SECRETARY RICE: In many ways, our relations
have never been better in many parts of the region. With
Brazil, we’ve developed a very important and strategic
relationship where we’re cooperating together on projects
in Africa, where obviously we have the biofuels initiative.
Brazil is such an important actor not just in the region,
but globally. And I spent a long time today talking to the
Foreign Minister, for instance about the Middle East --
Brazil was a participant in Annapolis -- and even on issues
that are not of high politics, but I think that touch the
lives of people. The United States has doubled foreign assistance
to Latin America and we are trying to do more about education
and healthcare because ultimately, this President cares
about social justice in this hemisphere; democracy, good
economies and social justice.
QUESTION: I read your remarks at the OAS
as recently as last October when you said this is a change
in history. This President, for him, it’s not important
where you are, your ideological background, whether you
are leftist or rightist. But after we heard from President
Bush yesterday, Wednesday about Chavez, this position has
changed.
SECRETARY RICE: No, this is – we are
sitting here in Brazil. Brazil has a president from the
left. He’s one of America’s closest friends
and partners in the region and on the globe. I will go on
to Chile, another country where the president is from the
left and again, we have excellent relations with Chile.

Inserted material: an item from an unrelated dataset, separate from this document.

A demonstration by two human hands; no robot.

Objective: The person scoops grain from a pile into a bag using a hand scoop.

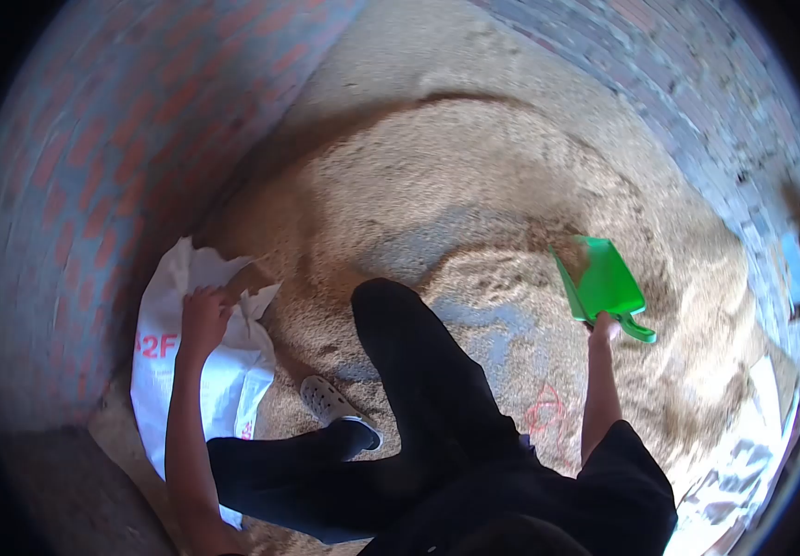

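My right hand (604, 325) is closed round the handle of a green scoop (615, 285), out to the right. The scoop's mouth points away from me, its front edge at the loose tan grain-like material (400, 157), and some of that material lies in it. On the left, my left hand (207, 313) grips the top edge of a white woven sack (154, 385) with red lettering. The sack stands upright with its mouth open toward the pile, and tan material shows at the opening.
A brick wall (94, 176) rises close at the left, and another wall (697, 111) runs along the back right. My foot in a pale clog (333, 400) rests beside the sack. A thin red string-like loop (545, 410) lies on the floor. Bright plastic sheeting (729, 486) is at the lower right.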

And so this is not about where you are on
the ideological spectrum. It’s a question of: Do you
respect democratic values and democratic institutions; are
you working for the good of your people; are you working
for the good of your neighbors. Those are the issues that
are important to the United States, but it’s certainly
not a matter of whether you come from the left or from the
right.
QUESTION: So definitely, you can work with
Chavez?
SECRETARY RICE: This is a question of what
policies the country pursues, what interests the country
pursues. We’ve had good relations with Venezuela historically.
We would like to have good relations with Venezuela again.

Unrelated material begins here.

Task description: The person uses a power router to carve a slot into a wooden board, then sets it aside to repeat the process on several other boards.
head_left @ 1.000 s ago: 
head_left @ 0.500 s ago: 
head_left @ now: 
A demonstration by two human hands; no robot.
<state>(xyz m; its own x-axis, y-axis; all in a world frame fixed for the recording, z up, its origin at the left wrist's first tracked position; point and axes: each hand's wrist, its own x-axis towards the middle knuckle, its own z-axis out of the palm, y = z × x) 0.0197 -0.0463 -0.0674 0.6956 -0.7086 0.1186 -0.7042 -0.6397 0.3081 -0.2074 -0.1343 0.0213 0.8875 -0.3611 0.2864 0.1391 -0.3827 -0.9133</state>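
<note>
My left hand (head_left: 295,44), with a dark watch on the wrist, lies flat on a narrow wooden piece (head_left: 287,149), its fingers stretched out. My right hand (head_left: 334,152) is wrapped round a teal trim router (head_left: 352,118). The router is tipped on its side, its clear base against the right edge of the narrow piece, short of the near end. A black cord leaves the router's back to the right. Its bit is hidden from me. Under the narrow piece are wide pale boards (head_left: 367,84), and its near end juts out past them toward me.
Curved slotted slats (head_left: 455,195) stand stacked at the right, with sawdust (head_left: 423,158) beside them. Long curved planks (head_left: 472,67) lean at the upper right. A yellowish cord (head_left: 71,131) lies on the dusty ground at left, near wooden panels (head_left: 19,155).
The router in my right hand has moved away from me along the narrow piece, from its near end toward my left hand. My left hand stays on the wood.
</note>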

The question is: Are countries and are leaders working for
democracy and for free trade and for prosperity and for
social justice for their people and are they respecting
their neighbors.
QUESTION: Now the United States is involved
directly in armed conflict in Colombia. How seriously do
you take the allegations that the FARC would be defeated
were it not for the help it’s getting from neighbors
like Ecuador and Venezuela?
SECRETARY RICE: Well, the United States
is involved and has been, on a bipartisan basis going back
to the Clinton Administration, in helping the people of
Colombia deal with what was a terrible situation in which
insecurity was a daily matter for the Colombian people;
kidnapping and bombings along roads, roads that no Colombian
would even go along, narco trafficking and terrorists who
were killing innocent people, paramilitaries who were involved
in all kinds of crimes.
And President Uribe, following on President
Pastrana, has carried out what he has called a program of
democratic security. And indeed, life in Colombia is much
better. I was in Medellin just a couple of months ago and
I’ll tell you something about Medellin. This is a
name that used to be synonymous with trouble and now, it
is a city that is booming and where prosperity is coming
again and where people are beginning to feel safe. That’s
the partnership that the United States has engaged in with
Colombia.
Now to the degree that the FARC, a terrorist
organization by U.S. designation, is operating someplace
outside of Colombia’s borders, Colombia’s neighbors
owe it to the people of Colombia to deal with that problem,
not to allow them to operate on their territory. And it
is, by the way, a UN requirement of member states to do
everything that can be done to prevent terrorists from using
irregular groups, from using financing, from using ungoverned
territories to attack innocent people. And so we’ve
worked very closely with Colombia. Colombia is a good partner
and Colombia is a good partner in the region for a better
Western Hemisphere.
QUESTION: In your assessment, Madame Secretary,
why are so many South American and Latin American countries
shy or reluctant to adopt the same designation to the FARC
as the U.S. does?
SECRETARY RICE: Well, we have different
histories. We have different tasks to where we are now.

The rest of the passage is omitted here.